My Daddy and Mama worked hard. My Sweet Mama, especially. Looking back, I know that there were many, many times when she felt inadequate when it came to some of the things that she considered important. For one thing, she didn’t like to sew. In those years, it was almost a mark of your Christianity that you sew all your own clothing. If you had daughters, it was equally important that you sewed their dresses, too.
To be honest, Mama was a good seamstress. Probably it was her perfectionist qualities that made her feel like it took too long, was too hard, and that she didn’t have time. When she took time, there was always something phenomenal to show for her labor. I think I was pretty hard on dresses. For instance, I remember coming home from school in about third grade and overhearing my mama say to my daddy, “I think Mary Ann just might be growing up a little. Her dress isn’t ripped every night when she comes in from school!”
But I loved new dresses. And it didn’t escape me that some of my many cousins and many of my friends got new dresses for Easter. I knew that Daddy and Mama held to the fact that new dresses for Easter was unnecessary, and while it wasn’t “wrong” it did border on “worldly.”
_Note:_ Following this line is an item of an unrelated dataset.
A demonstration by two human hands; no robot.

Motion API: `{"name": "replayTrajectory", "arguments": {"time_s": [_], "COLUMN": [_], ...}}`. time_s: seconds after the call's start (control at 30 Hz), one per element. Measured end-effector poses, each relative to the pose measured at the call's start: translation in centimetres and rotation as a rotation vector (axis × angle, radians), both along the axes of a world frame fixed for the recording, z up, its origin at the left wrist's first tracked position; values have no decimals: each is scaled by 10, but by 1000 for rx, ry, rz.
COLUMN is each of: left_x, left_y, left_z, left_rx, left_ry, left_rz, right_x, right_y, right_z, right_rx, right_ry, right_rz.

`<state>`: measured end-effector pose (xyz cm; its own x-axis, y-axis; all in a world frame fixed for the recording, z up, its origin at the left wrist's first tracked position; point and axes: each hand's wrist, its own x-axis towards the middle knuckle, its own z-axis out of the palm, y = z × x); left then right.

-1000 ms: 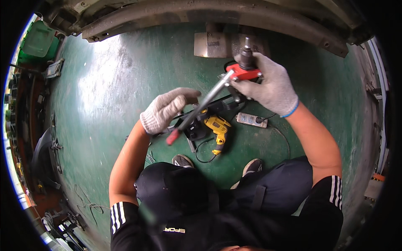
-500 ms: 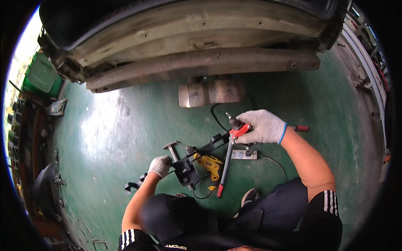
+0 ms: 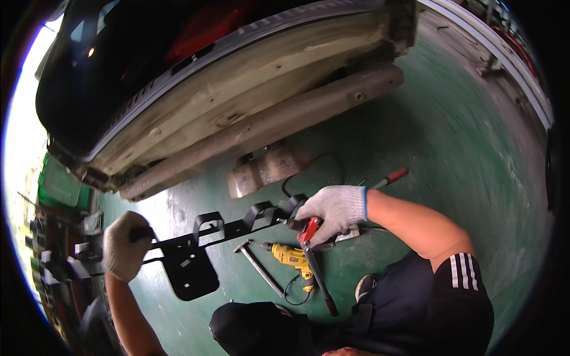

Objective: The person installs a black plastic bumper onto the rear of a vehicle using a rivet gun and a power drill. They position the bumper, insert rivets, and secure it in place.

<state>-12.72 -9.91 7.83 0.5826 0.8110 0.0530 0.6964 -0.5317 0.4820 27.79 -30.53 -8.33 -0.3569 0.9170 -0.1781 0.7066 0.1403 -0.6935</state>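
My gloved left hand [image 3: 127, 246] is closed on a long black metal bracket [image 3: 191, 269] with several bent tabs, lifted at the left. My gloved right hand [image 3: 330, 207] grips the head of a red hand riveting tool [image 3: 307, 233]; its two long handles spread apart, with red and dark grips. The bracket's right end runs just behind this tool's nose; whether they touch I cannot tell. Below lie a yellow corded drill [image 3: 290, 256] and a metal T-shaped bar [image 3: 261, 270] on the green floor.
The stripped rear end of a vehicle, with a metal beam [image 3: 255, 130], spans the upper view, metal tailpipes [image 3: 264, 172] beneath. A power strip [image 3: 349, 234] lies behind my right hand. A green bin [image 3: 62, 184] and shelving stand at left, a metal rail [image 3: 499, 53] at upper right.
My left hand has reached down, taken hold of the bracket and lifted it leftward. My right hand lowered the riveting tool. The view has tilted toward the vehicle.
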Motion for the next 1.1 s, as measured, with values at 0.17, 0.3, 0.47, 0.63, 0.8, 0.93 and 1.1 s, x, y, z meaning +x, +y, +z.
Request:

Mama worked out a LOT on the farm, helping Daddy with farm chores, feeding chickens, milking and such. I remember that there was many a Saturday night when she would scrub and wax her kitchen floor after we children were in bed. In addition to working outside, she liked for the farmhouse that she and Daddy had remodeled in 1958 to be clean for Sunday. She often had company for Sunday dinner, and Daddy was so proud of his pretty wife, and the meals she would put on the table. She just did so many things well.
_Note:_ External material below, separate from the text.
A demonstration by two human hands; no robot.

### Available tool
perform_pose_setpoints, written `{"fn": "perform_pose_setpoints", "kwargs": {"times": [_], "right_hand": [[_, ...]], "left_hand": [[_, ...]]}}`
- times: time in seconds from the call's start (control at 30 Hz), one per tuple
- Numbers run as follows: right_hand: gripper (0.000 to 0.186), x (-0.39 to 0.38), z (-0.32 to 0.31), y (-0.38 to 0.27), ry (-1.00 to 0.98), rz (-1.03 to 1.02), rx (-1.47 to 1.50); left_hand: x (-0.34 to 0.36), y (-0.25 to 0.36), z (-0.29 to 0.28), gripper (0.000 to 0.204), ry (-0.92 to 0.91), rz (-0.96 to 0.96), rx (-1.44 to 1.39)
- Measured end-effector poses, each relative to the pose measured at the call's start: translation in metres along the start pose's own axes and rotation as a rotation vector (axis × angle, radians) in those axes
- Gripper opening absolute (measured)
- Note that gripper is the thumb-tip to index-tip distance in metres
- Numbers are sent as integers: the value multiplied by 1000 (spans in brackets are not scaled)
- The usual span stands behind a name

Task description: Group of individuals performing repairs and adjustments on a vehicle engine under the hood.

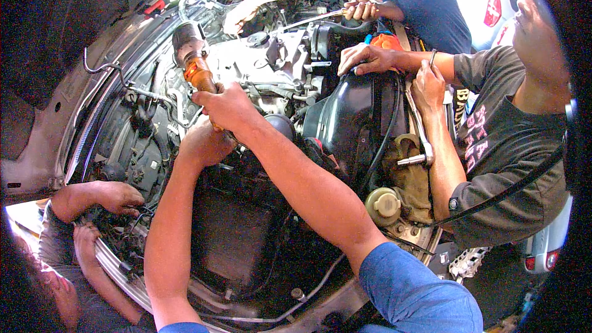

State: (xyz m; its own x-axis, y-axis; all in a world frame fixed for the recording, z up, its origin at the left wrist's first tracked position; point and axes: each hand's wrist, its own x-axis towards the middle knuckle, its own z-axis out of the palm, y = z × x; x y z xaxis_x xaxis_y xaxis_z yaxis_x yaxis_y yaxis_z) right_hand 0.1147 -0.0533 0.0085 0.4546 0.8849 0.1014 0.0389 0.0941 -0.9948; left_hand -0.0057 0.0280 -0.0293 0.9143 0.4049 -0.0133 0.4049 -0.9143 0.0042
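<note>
My right hand (pixel 219 106) is closed around the lower part of an orange cylindrical object (pixel 198 73) with a dark, wide metal end (pixel 188 42), held tilted over the engine (pixel 280 61). Just below, my left hand (pixel 206 142) is closed at the object's lower end, its fingers partly hidden behind my right hand and wrist. A black rounded cover (pixel 338 131) lies to the right of my hands, and hoses and wiring (pixel 154 120) are to their left.
Co-workers surround the engine bay: one reaching in at top (pixel 413 3), one with a wrench (pixel 420 142) at right (pixel 518 172), another at lower left (pixel 98 194). The raised hood (pixel 43 86) borders the left. A cream reservoir (pixel 383 206) sits on the right; cars (pixel 542 246) stand beyond.
</note>
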Motion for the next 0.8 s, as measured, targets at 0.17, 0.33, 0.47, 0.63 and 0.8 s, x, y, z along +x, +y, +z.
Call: {"fn": "perform_pose_setpoints", "kwargs": {"times": [0.17, 0.33, 0.47, 0.63, 0.8], "right_hand": [[34, 1, 1, 0, 10, -2, -8], [35, 2, 1, 1, 17, 11, -20], [36, 0, 2, 0, 9, 2, -3], [35, 0, 0, -1, 27, 8, -34], [33, 1, 0, 3, 18, -29, -7]], "left_hand": [[-2, 5, -6, 40, 1, -29, -35], [1, 5, -5, 35, -53, -24, 24], [1, -7, 6, 43, 56, 30, -38], [0, 0, 2, 43, 35, -12, -40], [-2, 11, -9, 42, 18, -37, -41]]}}
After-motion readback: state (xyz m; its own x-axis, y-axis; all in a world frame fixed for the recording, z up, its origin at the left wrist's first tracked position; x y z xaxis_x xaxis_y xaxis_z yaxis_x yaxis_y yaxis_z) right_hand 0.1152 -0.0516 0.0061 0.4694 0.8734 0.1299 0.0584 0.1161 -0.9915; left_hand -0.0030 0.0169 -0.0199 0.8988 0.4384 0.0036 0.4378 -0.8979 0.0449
But because she worked so hard, there were times when the tired lines in her forehead were deepened and the weariness would walk with her as she finished yet another thing, big or little, before she would let herself sleep.
I was often reading when I should have been helping. Or pretending that I was some athlete, performing for adoring crowds, or writing letters to interesting penpals that seemed to always eventually disappoint me. There were a hundred ways that I could have helped to carry the burdens if I had only been observant. Or thinking. But who is thinking or even observant, when you are in the throes of adolescence and self centered?
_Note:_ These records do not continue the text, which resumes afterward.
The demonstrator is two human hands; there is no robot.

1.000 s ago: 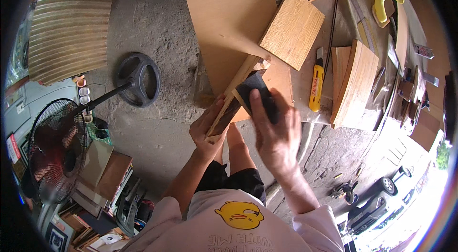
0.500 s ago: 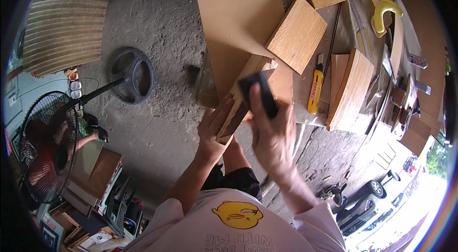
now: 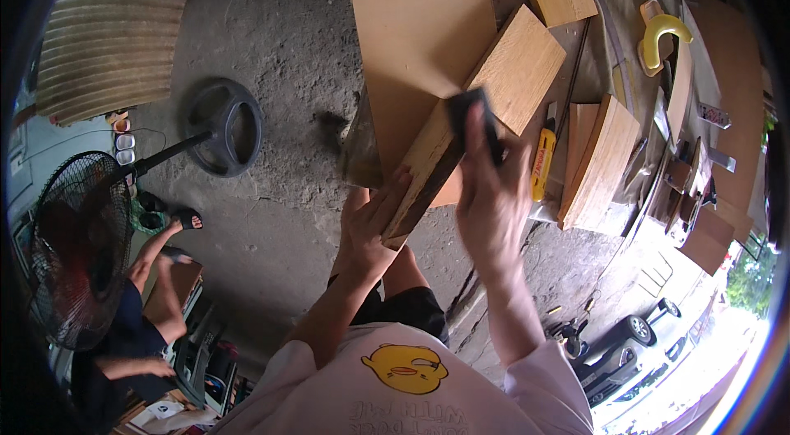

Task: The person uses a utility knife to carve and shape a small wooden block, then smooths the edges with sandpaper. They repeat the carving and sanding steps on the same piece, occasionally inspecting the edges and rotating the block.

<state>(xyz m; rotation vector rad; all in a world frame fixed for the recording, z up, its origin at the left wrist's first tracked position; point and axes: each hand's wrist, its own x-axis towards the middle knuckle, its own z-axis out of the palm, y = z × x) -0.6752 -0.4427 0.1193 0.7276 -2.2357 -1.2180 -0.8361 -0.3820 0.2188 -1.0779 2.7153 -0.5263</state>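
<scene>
A wooden board [image 3: 428,165], tilted on its edge, runs from near my body toward the worktable. My left hand [image 3: 377,221] is wrapped round its near end. My right hand [image 3: 494,200] is closed on a black sanding block [image 3: 477,116], thumb lying along its top. The block is at the far end of the board's upper edge; whether it presses on the wood is hard to tell through the blur. Just beyond lies another wooden piece [image 3: 527,65] on the table. A yellow utility knife [image 3: 542,163] rests right of my right hand.
A large brown sheet [image 3: 411,23] covers the left part of the table. More wooden pieces [image 3: 599,159] and a yellow curved-handled tool [image 3: 662,36] lie to the right. At left stand a round-based pedestal fan [image 3: 82,250] and a person [image 3: 136,328] beside it.
My right hand has slid the sanding block away from me, toward the board's far end. The left hand keeps its grip. At the left, more of the other person has come into view.
</scene>
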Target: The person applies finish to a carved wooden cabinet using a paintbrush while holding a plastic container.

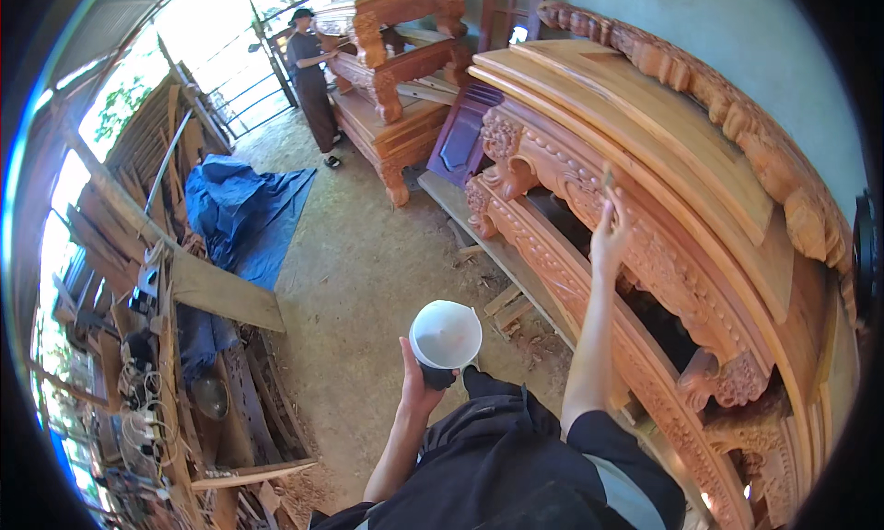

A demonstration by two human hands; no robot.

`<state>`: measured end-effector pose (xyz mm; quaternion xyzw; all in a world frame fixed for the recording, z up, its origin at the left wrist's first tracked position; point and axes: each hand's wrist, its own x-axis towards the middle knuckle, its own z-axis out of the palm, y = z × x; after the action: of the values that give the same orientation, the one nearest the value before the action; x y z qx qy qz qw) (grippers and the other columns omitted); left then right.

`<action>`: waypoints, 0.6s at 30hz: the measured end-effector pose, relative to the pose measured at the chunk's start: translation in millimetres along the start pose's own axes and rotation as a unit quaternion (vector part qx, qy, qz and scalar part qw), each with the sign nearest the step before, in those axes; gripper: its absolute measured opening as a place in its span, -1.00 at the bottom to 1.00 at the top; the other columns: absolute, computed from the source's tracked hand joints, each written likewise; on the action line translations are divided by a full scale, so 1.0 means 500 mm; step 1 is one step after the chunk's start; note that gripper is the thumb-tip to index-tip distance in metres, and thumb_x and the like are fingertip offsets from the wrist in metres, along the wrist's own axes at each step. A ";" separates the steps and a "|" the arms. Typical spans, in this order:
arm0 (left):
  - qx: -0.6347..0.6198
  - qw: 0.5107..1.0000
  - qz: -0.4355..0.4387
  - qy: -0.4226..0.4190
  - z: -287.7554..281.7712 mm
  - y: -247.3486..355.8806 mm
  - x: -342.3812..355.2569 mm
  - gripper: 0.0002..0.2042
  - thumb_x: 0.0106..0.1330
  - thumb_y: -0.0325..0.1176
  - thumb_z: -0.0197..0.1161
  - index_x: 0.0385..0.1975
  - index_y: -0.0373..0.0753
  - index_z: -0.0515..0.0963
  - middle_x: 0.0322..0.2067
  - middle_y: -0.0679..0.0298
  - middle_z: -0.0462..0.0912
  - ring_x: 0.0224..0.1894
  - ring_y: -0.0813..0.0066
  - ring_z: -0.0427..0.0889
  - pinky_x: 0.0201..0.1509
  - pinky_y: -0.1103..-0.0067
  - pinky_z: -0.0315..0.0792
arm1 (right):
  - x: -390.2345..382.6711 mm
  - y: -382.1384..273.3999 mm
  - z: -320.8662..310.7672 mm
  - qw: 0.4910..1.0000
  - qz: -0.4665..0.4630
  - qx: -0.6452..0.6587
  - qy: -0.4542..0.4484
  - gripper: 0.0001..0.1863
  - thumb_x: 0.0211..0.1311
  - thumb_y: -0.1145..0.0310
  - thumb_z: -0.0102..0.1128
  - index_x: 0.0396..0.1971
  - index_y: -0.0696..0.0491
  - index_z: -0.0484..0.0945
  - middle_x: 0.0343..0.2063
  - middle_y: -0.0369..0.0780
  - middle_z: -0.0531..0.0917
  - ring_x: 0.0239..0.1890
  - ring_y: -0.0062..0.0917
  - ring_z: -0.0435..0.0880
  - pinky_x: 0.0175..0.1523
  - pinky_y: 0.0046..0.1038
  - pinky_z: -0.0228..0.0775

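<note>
My left hand [422,390] is wrapped round the side of a white round plastic tub [446,335], held in front of my body with its opening toward me. Its contents look pale, and I cannot make out what they are. My right arm is stretched forward and right, and my right hand [609,239] is raised at the carved wooden frame [562,168] of a large piece of furniture. Its fingers are pinched together around a small tan thing that blends into the wood; I cannot tell its kind.
More carved panels and a long carved rail [700,88] lean along the right wall. Stacked carved tables [391,79] stand ahead, with a person [311,83] in dark clothes beside them. A blue tarp [241,219] lies at left, near scrap boards [226,286] and a cluttered bench with cables.
</note>
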<state>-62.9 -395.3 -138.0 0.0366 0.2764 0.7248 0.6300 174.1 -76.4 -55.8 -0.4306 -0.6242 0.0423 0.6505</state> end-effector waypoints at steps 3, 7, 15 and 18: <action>0.015 1.000 0.024 0.012 -0.016 0.034 0.007 -0.27 0.37 0.44 -0.14 0.26 -0.05 0.38 0.08 0.22 0.58 -0.08 0.26 0.61 -0.31 0.36 0.53 | -0.003 -0.071 0.015 0.991 0.077 0.007 0.112 -0.68 0.41 0.63 0.02 0.09 0.19 0.59 0.15 0.02 0.61 0.17 -0.24 0.63 0.13 -0.35 0.51; -0.017 0.998 0.060 0.014 -0.070 0.062 0.037 -0.25 0.35 0.45 -0.11 0.30 -0.04 0.34 0.14 0.19 0.55 -0.01 0.12 0.61 -0.33 0.38 0.52 | 0.030 -0.068 -0.073 0.910 -0.043 -0.145 0.387 -0.71 0.42 0.65 0.00 0.03 0.22 0.61 0.17 0.03 0.57 0.14 -0.24 0.63 0.15 -0.33 0.49; -0.012 0.997 0.061 0.043 -0.106 0.166 0.144 -0.27 0.38 0.42 -0.14 0.33 -0.01 0.32 0.16 0.19 0.53 0.02 0.13 0.59 -0.31 0.40 0.52 | 0.068 -0.084 0.078 0.928 0.055 -0.159 0.333 -0.71 0.50 0.54 -0.01 0.11 0.23 0.57 0.19 0.10 0.53 0.08 -0.19 0.66 0.08 -0.36 0.52; -0.003 0.999 0.042 0.014 -0.073 0.193 0.211 -0.30 0.40 0.41 -0.17 0.30 -0.01 0.34 0.11 0.23 0.57 -0.03 0.32 0.59 -0.28 0.38 0.55 | 0.088 -0.064 0.200 0.978 -0.034 -0.099 0.181 -0.74 0.47 0.51 0.07 0.07 0.20 0.60 0.14 -0.03 0.61 0.02 -0.28 0.72 0.05 -0.40 0.56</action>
<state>-185.4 -314.8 -156.9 0.0362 0.2813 0.7518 0.5953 83.6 -19.6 -17.3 -0.4714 -0.5117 -0.1204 0.7081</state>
I remember as if it was yesterday, one Easter morning coming downstairs to find my Sweet Mama, working on the Easter meal that we would have after church. I don’t think it was elaborate and I don’t know that there was company coming, but in those days, if you had six children and you went to church on Sunday morning, you always prepared– always made food for when the long sermons were over and people were hungry.
She was standing between the kitchen sink and the kitchen table, I was standing at the opening between the dining room and kitchen, by the little telephone stand under the tall, narrow mirror. And I was feeling put upon and grumpy.
“Mama,” I said, standing there in my housecoat. (In our family, you never appeared outside your bedroom unless you were clothed (if you were a boy) or at least in a housecoat (if you were a girl). “What dress am I supposed to wear today?” I knew there were no new ones for me or my two little sisters.
She looked up from what she was doing, standing there in the morning light from the window. “I don’t know, Mary Ann,” she said, and I remember that she looked tired. “Maybe you can wear your blue one.” (I’m not sure of the color, here, but let’s just use “blue.”)
“But, Mama,” I protested. “I’m not sure that one is clean.” In those days, you hung up your dresses after wearing them until they looked like they needed washing.
“It’s not dirty,” she said. “I’m sure it will be okay.”
And this is what I will regret as long as I have memory. I got angry. “Mama,” I said, burst out spitefully, “you would think that if I couldn’t have a new dress for Easter, I could at least have a clean one!”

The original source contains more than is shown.